Kecelakaan yang menimpa Aliya juga tidak diselidiki, Alt menganggap itu kasus tabrak lari. Masalah siapa pasangan suami istri yang membawa Aliya, sedangkan seluruh orang di rumah mewah tempat pembantaian meninggal semua.


"Siapa mereka? apa aku harus menyelidikinya?" Alt mengacak rambutnya.


Alt mengingat saat dia pulang sekolah ada gadis kecil tersenyum memanggil kakak, tapi gadis tersebut senyum.


"Astaghfirullah Al azim, dia menemui aku bekali-kali dengan tetesan air mata." Altha mengingat Aliya kecil yang selalu menemuinya dan meminta tolong.


Album foto langsung dibongkar, Altha mengecek fotonya saat masih muda. Aliya kecil muncul di setiap Altha mengadakan acara apapun sampai saat kelahiran Juna Aliya juga datang.


"Maaf, aku tidak pernah menyadari kehadiran kamu." Alt menghela nafasnya menyesal.


Pintu kamar digedor sampai didobrak, Altha sudah tahu siapa pelakunya langsung membuka pintu dan Aliya langsung jatuh.


"Dasar kekanakan." Alt lanjut lagi menyelidiki soal Aliya.


"Kenapa masih marah? pintu dikunci dan mogok makan. Siapa yang sebenarnya kekanakan?" Aliya menatap tajam, membuka pintu dan mengambil makanan.


Aliya duduk di samping Alt, melihat beberapa fotonya masih kecil.
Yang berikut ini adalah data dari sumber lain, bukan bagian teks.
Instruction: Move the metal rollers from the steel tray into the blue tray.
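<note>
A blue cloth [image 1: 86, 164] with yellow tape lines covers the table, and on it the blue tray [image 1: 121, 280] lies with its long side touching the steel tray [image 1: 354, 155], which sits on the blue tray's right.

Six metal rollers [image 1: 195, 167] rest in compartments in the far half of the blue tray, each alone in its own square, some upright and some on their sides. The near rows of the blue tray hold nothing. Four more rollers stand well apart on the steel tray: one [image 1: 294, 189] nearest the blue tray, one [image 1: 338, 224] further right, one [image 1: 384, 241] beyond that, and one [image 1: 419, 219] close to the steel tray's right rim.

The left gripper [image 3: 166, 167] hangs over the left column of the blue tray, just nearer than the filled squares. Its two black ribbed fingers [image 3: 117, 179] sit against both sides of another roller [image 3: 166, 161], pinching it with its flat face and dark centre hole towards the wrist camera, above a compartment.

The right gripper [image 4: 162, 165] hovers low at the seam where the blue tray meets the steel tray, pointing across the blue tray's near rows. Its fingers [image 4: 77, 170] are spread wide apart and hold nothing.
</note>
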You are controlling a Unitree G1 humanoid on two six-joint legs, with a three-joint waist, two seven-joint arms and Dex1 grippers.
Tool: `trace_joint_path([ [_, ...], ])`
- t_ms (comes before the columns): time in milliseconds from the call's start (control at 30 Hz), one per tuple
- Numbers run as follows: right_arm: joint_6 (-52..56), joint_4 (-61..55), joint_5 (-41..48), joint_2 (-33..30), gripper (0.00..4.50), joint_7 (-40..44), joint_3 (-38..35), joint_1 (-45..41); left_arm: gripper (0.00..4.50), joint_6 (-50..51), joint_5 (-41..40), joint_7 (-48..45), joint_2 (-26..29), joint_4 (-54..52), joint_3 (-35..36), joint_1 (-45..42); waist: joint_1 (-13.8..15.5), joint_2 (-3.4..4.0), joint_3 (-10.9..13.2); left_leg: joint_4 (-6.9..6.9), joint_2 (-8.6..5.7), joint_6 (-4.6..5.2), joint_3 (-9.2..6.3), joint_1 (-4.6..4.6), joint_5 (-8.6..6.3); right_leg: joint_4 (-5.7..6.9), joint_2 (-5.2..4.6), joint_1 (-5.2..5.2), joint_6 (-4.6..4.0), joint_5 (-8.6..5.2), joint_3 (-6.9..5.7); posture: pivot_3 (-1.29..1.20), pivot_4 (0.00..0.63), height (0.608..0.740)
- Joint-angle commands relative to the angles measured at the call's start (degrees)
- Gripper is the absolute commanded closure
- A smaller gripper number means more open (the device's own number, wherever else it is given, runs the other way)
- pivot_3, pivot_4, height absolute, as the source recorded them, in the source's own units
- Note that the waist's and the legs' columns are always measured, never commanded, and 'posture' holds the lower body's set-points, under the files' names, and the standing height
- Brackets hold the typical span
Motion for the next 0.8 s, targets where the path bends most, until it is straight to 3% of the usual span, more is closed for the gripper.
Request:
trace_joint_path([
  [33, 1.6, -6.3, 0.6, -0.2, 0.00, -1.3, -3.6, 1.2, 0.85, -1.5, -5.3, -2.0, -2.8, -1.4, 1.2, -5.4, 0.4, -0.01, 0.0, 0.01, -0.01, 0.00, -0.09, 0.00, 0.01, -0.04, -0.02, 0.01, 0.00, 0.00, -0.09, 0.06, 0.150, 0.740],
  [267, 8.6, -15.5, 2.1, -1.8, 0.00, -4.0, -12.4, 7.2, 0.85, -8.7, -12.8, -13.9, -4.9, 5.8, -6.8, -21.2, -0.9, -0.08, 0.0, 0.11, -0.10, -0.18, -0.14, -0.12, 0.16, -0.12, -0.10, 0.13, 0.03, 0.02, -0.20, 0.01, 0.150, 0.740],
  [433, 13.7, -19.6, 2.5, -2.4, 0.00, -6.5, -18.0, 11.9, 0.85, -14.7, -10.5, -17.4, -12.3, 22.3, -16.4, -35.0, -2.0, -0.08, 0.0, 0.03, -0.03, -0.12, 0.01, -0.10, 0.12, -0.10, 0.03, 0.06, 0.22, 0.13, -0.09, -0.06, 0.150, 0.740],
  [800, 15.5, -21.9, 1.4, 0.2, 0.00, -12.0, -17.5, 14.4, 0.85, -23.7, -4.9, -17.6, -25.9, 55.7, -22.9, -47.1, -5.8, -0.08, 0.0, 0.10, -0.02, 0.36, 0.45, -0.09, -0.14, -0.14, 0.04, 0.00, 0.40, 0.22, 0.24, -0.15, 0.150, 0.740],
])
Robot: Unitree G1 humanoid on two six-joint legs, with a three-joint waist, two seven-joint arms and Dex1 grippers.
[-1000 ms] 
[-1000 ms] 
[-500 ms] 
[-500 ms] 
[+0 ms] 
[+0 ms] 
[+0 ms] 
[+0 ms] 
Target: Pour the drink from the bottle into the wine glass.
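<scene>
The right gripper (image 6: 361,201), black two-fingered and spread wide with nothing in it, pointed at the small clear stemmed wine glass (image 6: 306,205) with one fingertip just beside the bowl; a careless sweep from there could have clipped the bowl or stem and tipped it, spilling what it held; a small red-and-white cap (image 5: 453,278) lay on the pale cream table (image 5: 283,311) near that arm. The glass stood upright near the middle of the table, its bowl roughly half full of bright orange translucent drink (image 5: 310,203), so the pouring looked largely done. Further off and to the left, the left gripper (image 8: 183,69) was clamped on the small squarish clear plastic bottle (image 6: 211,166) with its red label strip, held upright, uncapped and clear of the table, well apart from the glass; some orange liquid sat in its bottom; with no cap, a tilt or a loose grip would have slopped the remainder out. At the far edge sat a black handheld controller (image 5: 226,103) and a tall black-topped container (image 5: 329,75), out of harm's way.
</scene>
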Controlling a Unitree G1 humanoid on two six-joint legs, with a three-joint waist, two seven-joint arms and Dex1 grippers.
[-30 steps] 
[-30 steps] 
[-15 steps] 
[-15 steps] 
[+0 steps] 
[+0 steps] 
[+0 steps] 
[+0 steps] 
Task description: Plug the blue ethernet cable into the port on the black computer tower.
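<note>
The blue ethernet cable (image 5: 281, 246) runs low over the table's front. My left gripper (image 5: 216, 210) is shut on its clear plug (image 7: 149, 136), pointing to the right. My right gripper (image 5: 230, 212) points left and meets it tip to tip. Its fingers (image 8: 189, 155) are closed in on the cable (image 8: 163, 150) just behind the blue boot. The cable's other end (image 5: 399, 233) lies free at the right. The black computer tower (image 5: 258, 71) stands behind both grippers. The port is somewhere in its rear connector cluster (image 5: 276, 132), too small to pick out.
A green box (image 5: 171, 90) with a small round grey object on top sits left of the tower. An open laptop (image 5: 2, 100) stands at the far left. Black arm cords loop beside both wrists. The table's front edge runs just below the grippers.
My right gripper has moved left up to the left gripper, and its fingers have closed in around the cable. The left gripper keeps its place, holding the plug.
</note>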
Altha benar-benar serius menyelidikinya.


"Ayang, makan dulu." Al menyendok nasi ke mulutnya.


"Kenapa kamu yang makan?"


"Al membawa makan untuk diri sendiri, bukan untuk kamu." Aliya tertawa, dia hanya bercanda.


"Silahkan keluar." Altha menatap foto Al yang selalu menangis.


"Kapan terakhir kamu menangis?"


Aliya terdiam, mencoba menghitung. Dia berhenti menangis saat usia sepuluh tahun. Kebiasaan berhenti menangis sampai dirinya besar.


Sesedih dan sesakit apapun Aliya tidak menangis, air matanya terasa kering dan tidak ingin keluar.


"Kenapa kamu selalu datang menemui aku?" Alt menunjukkan banyak foto yang baru disadari.


Senyuman Aliya terlihat, dia hanya meminta bantuan. Hanya Altha yang mengenalinya, tapi Alt selalu mengabaikannya dan tidak menganggap ada.


"Kakak, tolong aku. Hanya itu yang selalu kamu katakan, penampilan kamu juga seperti putri orang kaya, bagaimana bisa aku perduli?"


Aliya mengaruk kepalanya, tertawa melihat kekesalan Altha. Jika Aliya tahu baju penyebab Altha mengabaikannya mungkin dia memilih baju compang-camping.

__ADS_1


Tatapan mata Altha masih sinis, dia masih mencurigai Aliya ada hubungan dengan Roby, tapi tidak ingin bertanya langsung.


Kekesalan Altha belum bisa dihilangkan sebelum dia melihat bukti, jika Al tidak mempermainkannya.


"Kamu tidak ingin bercerita kenapa meminta tolong?" Alt melihat kening Aliya berkerut.


Kepala Aliya menggeleng, semuanya sudah berlalu dan Altha gagal menyelamatkannya.


Selama hampir sepuluh tahun Aliya mengejar Altha untuk meminta bantuan, tapi tidak pernah dihiraukan. Apalagi setelah Altha menikah, Al hanya bisa melihatnya dari kejauhan dan mengirimkan pesan meminta pertolongan.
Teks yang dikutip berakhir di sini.